Your response should consist of every line below, reproduced without alteration.
━━━━━ Material provided ━━━━━
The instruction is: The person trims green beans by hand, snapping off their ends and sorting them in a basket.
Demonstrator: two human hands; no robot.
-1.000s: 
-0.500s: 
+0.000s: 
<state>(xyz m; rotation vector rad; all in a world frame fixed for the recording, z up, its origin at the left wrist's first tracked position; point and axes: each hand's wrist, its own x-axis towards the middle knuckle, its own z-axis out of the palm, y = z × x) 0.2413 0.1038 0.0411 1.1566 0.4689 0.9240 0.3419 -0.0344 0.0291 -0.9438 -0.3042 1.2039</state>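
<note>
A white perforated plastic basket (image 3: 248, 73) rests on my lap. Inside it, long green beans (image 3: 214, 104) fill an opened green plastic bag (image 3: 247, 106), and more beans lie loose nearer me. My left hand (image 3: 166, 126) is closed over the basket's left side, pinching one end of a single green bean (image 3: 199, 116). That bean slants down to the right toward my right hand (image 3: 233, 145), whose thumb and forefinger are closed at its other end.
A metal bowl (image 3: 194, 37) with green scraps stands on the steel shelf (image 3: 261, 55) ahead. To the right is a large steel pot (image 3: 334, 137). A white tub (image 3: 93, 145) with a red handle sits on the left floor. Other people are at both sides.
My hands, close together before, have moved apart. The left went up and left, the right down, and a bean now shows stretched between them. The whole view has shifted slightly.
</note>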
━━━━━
Task response
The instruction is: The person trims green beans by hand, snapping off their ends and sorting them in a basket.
Demonstrator: two human hands; no robot.
-1.000s: 
-0.500s: 
+0.000s: 
<state>(xyz m; rotation vector rad; all in a world frame fixed for the recording, z up, its origin at the left wrist's first tracked position; point and axes: each hand's wrist, its own x-axis towards the middle knuckle, its own z-axis out of the palm, y = z × x) 0.2413 0.1038 0.0411 1.1566 0.4689 0.9240 0.3419 -0.0344 0.0291 -0.9438 -0.3042 1.2039</state>
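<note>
A white perforated plastic basket (image 3: 248, 73) rests on my lap. Inside it, long green beans (image 3: 214, 104) fill an opened green plastic bag (image 3: 247, 106), and more beans lie loose nearer me. My left hand (image 3: 166, 126) is closed over the basket's left side, pinching one end of a single green bean (image 3: 199, 116). That bean slants down to the right toward my right hand (image 3: 233, 145), whose thumb and forefinger are closed at its other end.
A metal bowl (image 3: 194, 37) with green scraps stands on the steel shelf (image 3: 261, 55) ahead. To the right is a large steel pot (image 3: 334, 137). A white tub (image 3: 93, 145) with a red handle sits on the left floor. Other people are at both sides.
My hands, close together before, have moved apart. The left went up and left, the right down, and a bean now shows stretched between them. The whole view has shifted slightly.
</note>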

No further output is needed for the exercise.